**Task brief**
The records below must be reproduced in full and without error.

**Dataset entries**
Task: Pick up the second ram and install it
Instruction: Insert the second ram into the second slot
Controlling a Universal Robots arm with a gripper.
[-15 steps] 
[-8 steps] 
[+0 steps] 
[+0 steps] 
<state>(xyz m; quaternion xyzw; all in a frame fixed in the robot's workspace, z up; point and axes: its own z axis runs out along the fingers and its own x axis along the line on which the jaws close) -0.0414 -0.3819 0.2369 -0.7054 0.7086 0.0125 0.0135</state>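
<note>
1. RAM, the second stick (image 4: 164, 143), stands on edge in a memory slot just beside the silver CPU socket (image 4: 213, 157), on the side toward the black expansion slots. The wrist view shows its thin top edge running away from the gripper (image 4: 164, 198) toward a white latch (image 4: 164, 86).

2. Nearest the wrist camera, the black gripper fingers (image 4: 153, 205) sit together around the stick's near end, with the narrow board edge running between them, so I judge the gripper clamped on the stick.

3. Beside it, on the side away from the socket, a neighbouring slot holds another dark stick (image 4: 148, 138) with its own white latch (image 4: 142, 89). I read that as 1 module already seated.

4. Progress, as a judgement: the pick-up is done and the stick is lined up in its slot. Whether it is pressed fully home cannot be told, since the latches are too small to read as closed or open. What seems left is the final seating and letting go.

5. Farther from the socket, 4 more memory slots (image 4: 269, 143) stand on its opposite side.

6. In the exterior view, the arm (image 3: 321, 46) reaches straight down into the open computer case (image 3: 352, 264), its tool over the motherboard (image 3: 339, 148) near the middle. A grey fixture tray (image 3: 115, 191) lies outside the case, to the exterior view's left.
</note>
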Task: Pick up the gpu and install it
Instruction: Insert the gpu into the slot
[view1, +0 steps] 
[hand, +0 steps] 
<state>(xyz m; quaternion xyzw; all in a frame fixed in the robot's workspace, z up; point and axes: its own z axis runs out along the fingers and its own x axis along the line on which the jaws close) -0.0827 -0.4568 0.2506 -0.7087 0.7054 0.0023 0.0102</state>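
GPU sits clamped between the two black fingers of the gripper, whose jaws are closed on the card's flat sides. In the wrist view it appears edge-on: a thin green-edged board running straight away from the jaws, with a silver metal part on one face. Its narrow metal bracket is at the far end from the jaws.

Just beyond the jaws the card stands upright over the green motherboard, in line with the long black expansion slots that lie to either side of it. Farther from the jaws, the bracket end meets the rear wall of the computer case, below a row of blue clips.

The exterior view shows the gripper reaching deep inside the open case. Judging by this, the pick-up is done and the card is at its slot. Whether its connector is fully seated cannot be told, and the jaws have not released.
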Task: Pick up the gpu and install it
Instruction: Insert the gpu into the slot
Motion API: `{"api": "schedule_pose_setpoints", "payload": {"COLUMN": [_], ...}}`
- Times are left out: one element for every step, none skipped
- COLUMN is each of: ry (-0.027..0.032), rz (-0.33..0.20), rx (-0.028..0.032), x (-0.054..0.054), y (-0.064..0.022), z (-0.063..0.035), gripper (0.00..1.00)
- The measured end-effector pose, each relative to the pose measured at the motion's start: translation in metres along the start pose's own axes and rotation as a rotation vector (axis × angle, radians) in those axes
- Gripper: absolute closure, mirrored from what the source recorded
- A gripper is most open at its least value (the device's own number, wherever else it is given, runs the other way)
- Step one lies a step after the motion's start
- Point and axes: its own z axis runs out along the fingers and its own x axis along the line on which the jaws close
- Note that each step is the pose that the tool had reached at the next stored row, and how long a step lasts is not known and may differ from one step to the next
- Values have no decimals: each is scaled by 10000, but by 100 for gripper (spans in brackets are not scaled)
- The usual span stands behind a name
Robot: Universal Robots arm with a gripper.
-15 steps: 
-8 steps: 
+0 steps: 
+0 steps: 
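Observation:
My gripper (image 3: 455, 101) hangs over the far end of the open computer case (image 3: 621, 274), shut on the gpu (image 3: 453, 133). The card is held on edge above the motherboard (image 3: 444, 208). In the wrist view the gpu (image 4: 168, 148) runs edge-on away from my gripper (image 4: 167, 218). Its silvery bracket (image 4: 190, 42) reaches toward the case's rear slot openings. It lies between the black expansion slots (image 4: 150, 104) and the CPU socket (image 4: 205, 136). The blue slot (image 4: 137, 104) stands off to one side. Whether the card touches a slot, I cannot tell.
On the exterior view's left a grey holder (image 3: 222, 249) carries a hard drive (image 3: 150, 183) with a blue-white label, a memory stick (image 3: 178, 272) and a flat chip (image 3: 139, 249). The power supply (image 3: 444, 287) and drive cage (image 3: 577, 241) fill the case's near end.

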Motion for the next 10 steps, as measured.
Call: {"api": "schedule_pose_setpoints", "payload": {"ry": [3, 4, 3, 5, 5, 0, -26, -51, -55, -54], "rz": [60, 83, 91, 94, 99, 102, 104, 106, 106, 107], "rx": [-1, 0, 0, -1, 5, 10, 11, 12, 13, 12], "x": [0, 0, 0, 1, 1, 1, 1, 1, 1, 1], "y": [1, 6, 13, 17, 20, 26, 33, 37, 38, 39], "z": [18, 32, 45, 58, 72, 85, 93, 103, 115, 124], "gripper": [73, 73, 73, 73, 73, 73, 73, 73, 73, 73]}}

**Result of the exercise**
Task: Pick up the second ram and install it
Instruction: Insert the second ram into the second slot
Controlling a Universal Robots arm with a gripper.
[-15 steps] 
[-8 steps] 
[+0 steps] 
[+0 steps] 
<state>(xyz m; quaternion xyzw; all in a frame fixed in the robot's workspace, z up; point and axes: its own z axis runs out along the fingers and its own x axis along the line on which the jaws close) -0.0414 -0.3819 0.2369 -0.7054 0.7086 0.0125 0.0135</state>
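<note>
1. RAM, the second stick (image 4: 164, 143), stands on edge in a memory slot just beside the silver CPU socket (image 4: 213, 157), on the side toward the black expansion slots. The wrist view shows its thin top edge running away from the gripper (image 4: 164, 198) toward a white latch (image 4: 164, 86).

2. Nearest the wrist camera, the black gripper fingers (image 4: 153, 205) sit together around the stick's near end, with the narrow board edge running between them, so I judge the gripper clamped on the stick.

3. Beside it, on the side away from the socket, a neighbouring slot holds another dark stick (image 4: 148, 138) with its own white latch (image 4: 142, 89). I read that as 1 module already seated.

4. Progress, as a judgement: the pick-up is done and the stick is lined up in its slot. Whether it is pressed fully home cannot be told, since the latches are too small to read as closed or open. What seems left is the final seating and letting go.

5. Farther from the socket, 4 more memory slots (image 4: 269, 143) stand on its opposite side.

6. In the exterior view, the arm (image 3: 321, 46) reaches straight down into the open computer case (image 3: 352, 264), its tool over the motherboard (image 3: 339, 148) near the middle. A grey fixture tray (image 3: 115, 191) lies outside the case, to the exterior view's left.
</note>
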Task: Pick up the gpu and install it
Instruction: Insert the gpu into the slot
[view1, +0 steps] 
[hand, +0 steps] 
<state>(xyz m; quaternion xyzw; all in a frame fixed in the robot's workspace, z up; point and axes: its own z axis runs out along the fingers and its own x axis along the line on which the jaws close) -0.0827 -0.4568 0.2506 -0.7087 0.7054 0.0023 0.0102</state>
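GPU sits clamped between the two black fingers of the gripper, whose jaws are closed on the card's flat sides. In the wrist view it appears edge-on: a thin green-edged board running straight away from the jaws, with a silver metal part on one face. Its narrow metal bracket is at the far end from the jaws.

Just beyond the jaws the card stands upright over the green motherboard, in line with the long black expansion slots that lie to either side of it. Farther from the jaws, the bracket end meets the rear wall of the computer case, below a row of blue clips.

The exterior view shows the gripper reaching deep inside the open case. Judging by this, the pick-up is done and the card is at its slot. Whether its connector is fully seated cannot be told, and the jaws have not released.
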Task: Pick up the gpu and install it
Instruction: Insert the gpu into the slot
Motion API: `{"api": "schedule_pose_setpoints", "payload": {"COLUMN": [_], ...}}`
- Times are left out: one element for every step, none skipped
- COLUMN is each of: ry (-0.027..0.032), rz (-0.33..0.20), rx (-0.028..0.032), x (-0.054..0.054), y (-0.064..0.022), z (-0.063..0.035), gripper (0.00..1.00)
- The measured end-effector pose, each relative to the pose measured at the motion's start: translation in metres along the start pose's own axes and rotation as a rotation vector (axis × angle, radians) in those axes
- Gripper: absolute closure, mirrored from what the source recorded
- A gripper is most open at its least value (the device's own number, wherever else it is given, runs the other way)
- Step one lies a step after the motion's start
- Point and axes: its own z axis runs out along the fingers and its own x axis along the line on which the jaws close
- Note that each step is the pose that the tool had reached at the next stored row, and how long a step lasts is not known and may differ from one step to the next
- Values have no decimals: each is scaled by 10000, but by 100 for gripper (spans in brackets are not scaled)
- The usual span stands behind a name
Robot: Universal Robots arm with a gripper.
-15 steps: 
-8 steps: 
+0 steps: 
+0 steps: 
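Observation:
My gripper (image 3: 455, 101) hangs over the far end of the open computer case (image 3: 621, 274), shut on the gpu (image 3: 453, 133). The card is held on edge above the motherboard (image 3: 444, 208). In the wrist view the gpu (image 4: 168, 148) runs edge-on away from my gripper (image 4: 167, 218). Its silvery bracket (image 4: 190, 42) reaches toward the case's rear slot openings. It lies between the black expansion slots (image 4: 150, 104) and the CPU socket (image 4: 205, 136). The blue slot (image 4: 137, 104) stands off to one side. Whether the card touches a slot, I cannot tell.
On the exterior view's left a grey holder (image 3: 222, 249) carries a hard drive (image 3: 150, 183) with a blue-white label, a memory stick (image 3: 178, 272) and a flat chip (image 3: 139, 249). The power supply (image 3: 444, 287) and drive cage (image 3: 577, 241) fill the case's near end.
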
Motion for the next 10 steps, as measured.
Call: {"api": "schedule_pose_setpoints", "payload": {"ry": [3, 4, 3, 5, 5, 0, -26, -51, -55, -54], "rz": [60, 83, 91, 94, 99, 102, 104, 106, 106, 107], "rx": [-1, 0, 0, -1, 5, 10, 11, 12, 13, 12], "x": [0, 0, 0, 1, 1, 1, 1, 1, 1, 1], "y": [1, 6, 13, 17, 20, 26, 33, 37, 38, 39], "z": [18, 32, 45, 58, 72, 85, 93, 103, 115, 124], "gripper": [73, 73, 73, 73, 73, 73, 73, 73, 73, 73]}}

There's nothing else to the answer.